Waaaaayyyyy back in 1982, who could have foreseen that the culture's newest agent provocateur would still be provoking three decades later? Or that she'd still be mining the same naughty ex-Catholic school girl cliché for all it's worth.
But that's not all that's happening on MDNA. When she takes a breath from singing the praises of being a "Girl Gone Wild" or shamelessly bragging, "I'm a Sinner," the rest of the Material Girl's 12th studio album and first release since her 2008 divorce from British movie director Guy Ritchie alternates between fits of violent rage and moments of miserable mourning.
On "Superstar," Madonna compares her romantic partner with "Abe Lincoln, 'cause you fight for what's right/ … You're my angel bringing peace to my life." Meanwhile, "Falling Free" achingly describes the oneness a couple once shared: "When did you ignite this heart/Rescue me from all this dark?/See, our hearts are intertwined." Elsewhere on that track we hear, "The face of God that stands above/Pouring over hope and love."
Profane title and lyrics aside, it worth noting that bonus track "I F‑‑‑ed Up" acknowledges mistakes in a relationship and expresses sorrow for them: "I f‑‑‑ed up, I made a mistake/Nobody does it better than myself/I'm sorry/ … I wish I could take it back/But I can't/I'm so ashamed/You're in so much pain/I blamed you when things didn't go my way."
Exactly 180 degrees away from that apology is "Gang Bang," where Madonna exchanges mournful reflection (ostensibly on her marred marriage) for a Slim Shady-approved fantasy about murdering her ex: "Bang, bang, shot you dead, my lover in the head/ … And I have no regrets." She tells him, "You have to die for me, baby," and asks, "How could I move on with my life/If you didn't die for me, baby?" Things get even darker as she suggests, "He deserved it/And I'm going straight to hell/And if I see that b‑‑ch in hell/I'm gonna shoot him in the head again." The song includes 13 uses of "b‑‑ch" and the repeated sounds of guns being cocked and spent casings falling to the ground.
Album opener "Girl Gone Wild" harks back to "Like a Prayer," beginning with this mockery: "Oh my God/I'm heartily sorry/For having offended Thee/And I detest all my sins/Because I dread the loss of heaven/And the pains of hell/But most of all because I love Thee/And I want so badly to be good." The balance of the track gives the lie to that prayer, as Madonna willfully indulges the idea that she's a "good girl gone wild" who admits "I'm about to go astray/ … I feel like sinning/ … I got that burnin' hot desire." With the same snarky tone, "I'm a Sinner" repeatedly confesses, "I'm a sinner, I like it that way/ … Praise the Lord, and I like it that way/Hail Mary, full of grace/Get down on your knees and pray/Jesus Christ, hanging on the cross/Died for our sins, it's such a loss/Saint Christopher, find my way/I'll be coming home one day/ … Thomas Aquinas, stand your ground/All those saints and holy men/Catch me before I sin again."
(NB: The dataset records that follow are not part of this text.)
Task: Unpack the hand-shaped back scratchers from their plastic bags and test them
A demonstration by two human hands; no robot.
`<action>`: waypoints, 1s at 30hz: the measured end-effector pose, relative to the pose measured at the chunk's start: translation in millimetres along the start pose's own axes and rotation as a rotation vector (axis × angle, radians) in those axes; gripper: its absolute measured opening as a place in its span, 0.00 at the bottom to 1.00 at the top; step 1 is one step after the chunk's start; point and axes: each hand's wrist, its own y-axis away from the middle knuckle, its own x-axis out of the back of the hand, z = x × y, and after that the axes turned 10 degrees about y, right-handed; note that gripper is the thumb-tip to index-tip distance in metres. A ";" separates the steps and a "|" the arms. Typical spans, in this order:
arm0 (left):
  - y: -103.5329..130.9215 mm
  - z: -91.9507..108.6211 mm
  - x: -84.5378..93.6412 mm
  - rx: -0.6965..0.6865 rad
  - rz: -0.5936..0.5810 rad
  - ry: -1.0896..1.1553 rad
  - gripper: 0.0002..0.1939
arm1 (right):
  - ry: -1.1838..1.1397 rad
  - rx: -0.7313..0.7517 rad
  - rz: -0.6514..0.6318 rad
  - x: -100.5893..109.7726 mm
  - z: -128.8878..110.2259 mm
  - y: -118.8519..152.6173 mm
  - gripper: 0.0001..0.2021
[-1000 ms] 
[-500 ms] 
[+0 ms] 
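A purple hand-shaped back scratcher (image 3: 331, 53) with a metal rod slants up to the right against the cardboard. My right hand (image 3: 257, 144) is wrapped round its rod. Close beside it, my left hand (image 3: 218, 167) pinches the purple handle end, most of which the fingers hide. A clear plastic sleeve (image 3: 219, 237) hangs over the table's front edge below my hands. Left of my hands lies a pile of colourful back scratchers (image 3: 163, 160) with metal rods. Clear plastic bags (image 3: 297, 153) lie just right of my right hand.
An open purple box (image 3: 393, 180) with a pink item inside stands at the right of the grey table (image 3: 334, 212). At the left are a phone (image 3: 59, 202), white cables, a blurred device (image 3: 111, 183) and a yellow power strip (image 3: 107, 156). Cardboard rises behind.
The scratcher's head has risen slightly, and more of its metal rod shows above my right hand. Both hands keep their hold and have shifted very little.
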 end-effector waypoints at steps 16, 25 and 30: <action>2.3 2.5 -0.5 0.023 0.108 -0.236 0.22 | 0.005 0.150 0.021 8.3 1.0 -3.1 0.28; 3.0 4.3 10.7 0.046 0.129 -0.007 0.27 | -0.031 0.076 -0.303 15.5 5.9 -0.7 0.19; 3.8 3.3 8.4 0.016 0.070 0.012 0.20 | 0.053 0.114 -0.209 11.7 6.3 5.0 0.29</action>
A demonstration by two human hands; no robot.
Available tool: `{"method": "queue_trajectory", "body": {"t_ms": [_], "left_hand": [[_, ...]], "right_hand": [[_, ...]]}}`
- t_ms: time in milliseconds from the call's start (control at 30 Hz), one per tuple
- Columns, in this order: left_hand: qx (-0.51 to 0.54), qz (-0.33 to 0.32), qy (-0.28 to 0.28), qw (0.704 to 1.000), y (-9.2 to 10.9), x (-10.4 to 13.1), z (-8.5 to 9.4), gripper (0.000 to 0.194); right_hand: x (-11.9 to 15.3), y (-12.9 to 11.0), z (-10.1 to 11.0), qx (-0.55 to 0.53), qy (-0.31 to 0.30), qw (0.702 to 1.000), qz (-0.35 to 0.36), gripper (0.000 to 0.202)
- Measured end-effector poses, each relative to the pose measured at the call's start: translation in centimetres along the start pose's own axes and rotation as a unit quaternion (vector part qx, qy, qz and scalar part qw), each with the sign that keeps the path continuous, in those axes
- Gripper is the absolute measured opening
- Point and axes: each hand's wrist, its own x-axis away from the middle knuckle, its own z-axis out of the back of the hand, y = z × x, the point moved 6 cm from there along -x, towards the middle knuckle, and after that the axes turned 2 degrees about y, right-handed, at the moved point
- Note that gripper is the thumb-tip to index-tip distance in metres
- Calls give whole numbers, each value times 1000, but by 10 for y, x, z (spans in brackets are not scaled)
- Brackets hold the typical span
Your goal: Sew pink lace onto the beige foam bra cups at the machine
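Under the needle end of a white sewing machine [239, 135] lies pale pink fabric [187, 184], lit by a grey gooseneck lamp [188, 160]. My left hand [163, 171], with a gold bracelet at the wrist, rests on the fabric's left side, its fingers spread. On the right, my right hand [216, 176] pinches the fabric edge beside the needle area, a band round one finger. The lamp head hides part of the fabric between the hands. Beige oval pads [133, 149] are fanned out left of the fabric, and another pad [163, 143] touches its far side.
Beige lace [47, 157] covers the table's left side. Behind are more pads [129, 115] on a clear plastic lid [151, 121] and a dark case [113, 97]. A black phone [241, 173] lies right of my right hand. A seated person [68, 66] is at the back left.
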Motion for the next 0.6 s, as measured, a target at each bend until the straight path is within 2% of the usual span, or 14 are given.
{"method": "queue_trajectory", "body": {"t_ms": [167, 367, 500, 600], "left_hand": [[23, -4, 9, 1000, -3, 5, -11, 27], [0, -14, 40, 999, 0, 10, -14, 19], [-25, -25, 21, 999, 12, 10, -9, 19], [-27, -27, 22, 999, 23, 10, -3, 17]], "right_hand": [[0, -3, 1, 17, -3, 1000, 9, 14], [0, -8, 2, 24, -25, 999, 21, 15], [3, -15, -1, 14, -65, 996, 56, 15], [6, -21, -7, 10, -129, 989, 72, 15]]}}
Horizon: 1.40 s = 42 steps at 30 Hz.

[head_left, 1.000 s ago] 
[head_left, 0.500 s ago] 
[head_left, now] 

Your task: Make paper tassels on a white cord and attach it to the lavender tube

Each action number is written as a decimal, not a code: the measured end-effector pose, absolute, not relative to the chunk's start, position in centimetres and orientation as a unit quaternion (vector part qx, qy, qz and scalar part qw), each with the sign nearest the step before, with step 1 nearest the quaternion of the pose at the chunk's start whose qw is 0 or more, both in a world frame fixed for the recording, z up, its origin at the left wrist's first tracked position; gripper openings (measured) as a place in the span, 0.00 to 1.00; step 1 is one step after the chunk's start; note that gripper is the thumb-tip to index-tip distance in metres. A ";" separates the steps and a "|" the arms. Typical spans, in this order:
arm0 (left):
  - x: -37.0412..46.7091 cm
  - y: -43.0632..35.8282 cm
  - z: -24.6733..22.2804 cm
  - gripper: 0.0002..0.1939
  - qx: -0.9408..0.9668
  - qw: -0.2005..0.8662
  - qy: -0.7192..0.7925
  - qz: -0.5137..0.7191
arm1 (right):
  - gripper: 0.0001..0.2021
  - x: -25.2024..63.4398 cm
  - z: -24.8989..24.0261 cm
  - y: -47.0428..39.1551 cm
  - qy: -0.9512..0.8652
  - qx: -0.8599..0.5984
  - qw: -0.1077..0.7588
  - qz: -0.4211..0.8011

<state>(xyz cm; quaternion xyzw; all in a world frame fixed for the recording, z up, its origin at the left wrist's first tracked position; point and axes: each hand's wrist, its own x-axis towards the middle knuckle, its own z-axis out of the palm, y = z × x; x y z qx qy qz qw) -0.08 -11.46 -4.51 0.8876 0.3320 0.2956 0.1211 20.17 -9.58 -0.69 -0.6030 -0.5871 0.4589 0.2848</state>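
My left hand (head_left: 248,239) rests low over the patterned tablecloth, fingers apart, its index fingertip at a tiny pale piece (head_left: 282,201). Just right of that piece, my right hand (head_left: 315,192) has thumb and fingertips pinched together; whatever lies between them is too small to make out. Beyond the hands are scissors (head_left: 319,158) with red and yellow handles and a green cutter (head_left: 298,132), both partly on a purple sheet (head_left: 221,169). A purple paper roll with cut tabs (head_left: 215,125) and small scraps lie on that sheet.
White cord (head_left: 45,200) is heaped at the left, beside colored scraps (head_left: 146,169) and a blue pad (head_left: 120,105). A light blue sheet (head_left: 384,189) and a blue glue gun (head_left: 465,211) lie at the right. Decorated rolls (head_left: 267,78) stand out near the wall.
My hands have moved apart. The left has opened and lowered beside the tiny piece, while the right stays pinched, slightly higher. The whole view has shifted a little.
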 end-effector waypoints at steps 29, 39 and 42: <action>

"Some Girls" cattily criticizes women who are both virginal and carnal: "She's flawless, a virgin sweet (like a virgin sweet and clean)/Some girls got an attitude/Fake t-ts and a nasty mood/Hot s‑‑‑ when she's in the nude (in a naughty, naked mood). "I'm Addicted" compares a torrid love affair to addiction to the drug Ecstasy. "Give Me All Your Luvin'" celebrates narcissistic, in-the-moment hedonism. Album liner notes include a photo of Madonna in a skimpy bra.
How do you solve a problem like Madonna?
The 53-year-old diva proffers a handful of surprisingly vulnerable moments on MDNA, moments suggesting that the end of her eight-year marriage to Guy Ritchie has taken a real toll on her soul. But she doesn't respond to that disorienting loss in a way that'll help or nourish her millions of fans. Instead, she tries to wind the clock back to a sexier time, throwing herself with abandon into the familiar role of the unrepentant sinner, shamelessly thumbing her nose at Jesus and Catholicism as she goes.
And then she loads her metaphorical 9mm, cocks it and points it at her ex.